Writers¶

This page explains how to set up writer operators, for kdb Insights Enterprise pipelines, using the Web Interface.

Writers are a specialized type of operators that allow users to push data from a streaming pipeline to different external data sources, using the stream processor.

See APIs for more details

Both q and Python interfaces can be used to build pipelines programmatically. See the q and Python APIs for details.

The pipeline builder uses a drag-and-drop interface to link together operations within a pipeline. For details on how to build a pipeline, see the building a pipeline guide.

Amazon S3¶

The Amazon S3 operator writes data to an object in an Amazon S3 bucket.

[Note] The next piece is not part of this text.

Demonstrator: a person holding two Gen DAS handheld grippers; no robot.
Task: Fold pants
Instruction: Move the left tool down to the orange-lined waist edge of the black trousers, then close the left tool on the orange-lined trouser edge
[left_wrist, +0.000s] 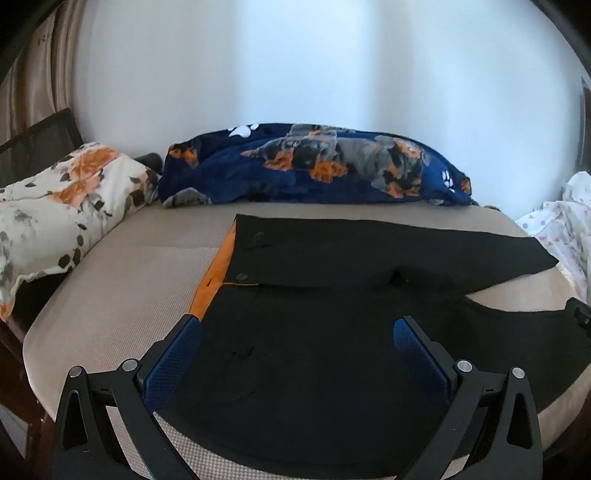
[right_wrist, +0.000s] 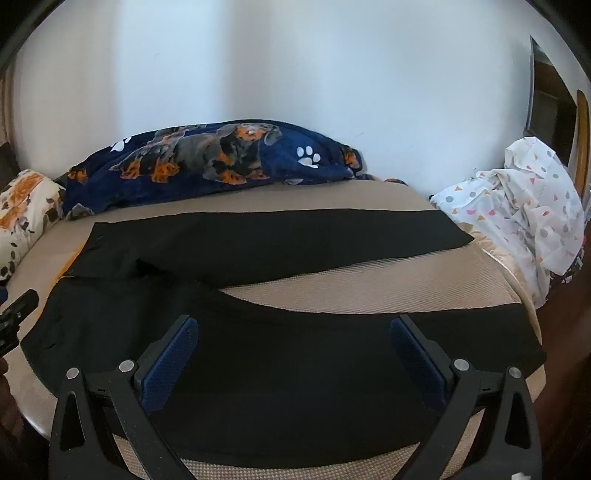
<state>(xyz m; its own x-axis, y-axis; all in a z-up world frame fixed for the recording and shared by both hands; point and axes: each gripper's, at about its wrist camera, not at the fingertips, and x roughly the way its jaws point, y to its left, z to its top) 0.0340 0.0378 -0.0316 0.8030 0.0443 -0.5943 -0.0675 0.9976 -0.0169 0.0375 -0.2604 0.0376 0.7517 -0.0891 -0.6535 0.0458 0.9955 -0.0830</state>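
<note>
Both tongs (left_wrist: 295, 328) (right_wrist: 293, 328) spread above pants (left_wrist: 332, 350), legs splayed

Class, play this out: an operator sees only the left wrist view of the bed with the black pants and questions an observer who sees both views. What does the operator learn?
Operator: Where does the near leg end?
Observer: The black pants end at a hem near the bed's right edge.
Operator: What is that white cloth at my right edge?
Observer: A crumpled white sheet with coloured shapes.
Operator: And the right gripper?
Observer: The right gripper is open above the near leg, holding nothing.
</note>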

Amazon S3 writer properties

Note

See q and Python APIs for more details: Amazon S3

Required Parameters:

Name	Description	Default
Mode	Indicates if this writer should write to a single file path or if it should use a function to derive a function path from the data in the stream.	`Single path`
Destination	If `Single path` is selected, the destination is the path of the object to write to in Amazon S3. If `Dynamic path` is selected, destination is a function that accepts the current batch of data and returns a string of the object path in S3 to save data to
On Teardown	Indicates the desired behavior for any pending data when the pipeline is torn down. The pipeline can perform no action (`None`) and continue to buffer data until the pipeline starts again. This is recommended for most use cases. Alternatively, the pipeline can be set to `Abort` any partial uploads. Or the pipeline can be set to `Complete` any partial uploads.	None

Optional Parameters:

Name	Description	Default
Override File Completion Trigger	When selected, an `Is Complete` function is required to be provided. This allows the completion behavior for partial data to be customized	No
Is Complete	A function that accepts `metadata` and `data` and returns a boolean indicating if after processing this batch of data that all partial data should be completed.
Region	The AWS region of the bucket to authenticate against	`us-east-1`
Use Authentication	Enable Kubernetes secret authentication.	No
Kubernetes Secret	The name of a Kubernetes secret to authenticate with Azure Cloud Storage. Only available if `Use Authentication` is enabled.

Amazon S3 Authentication¶

To access private buckets or files, a Kubernetes secret needs to be created that contains valid AWS credentials. This secret needs to be created in the same namespace as the kdb Insights Enterprise install. The name of that secret is then used in the Kubernetes Secret field when configuring the reader.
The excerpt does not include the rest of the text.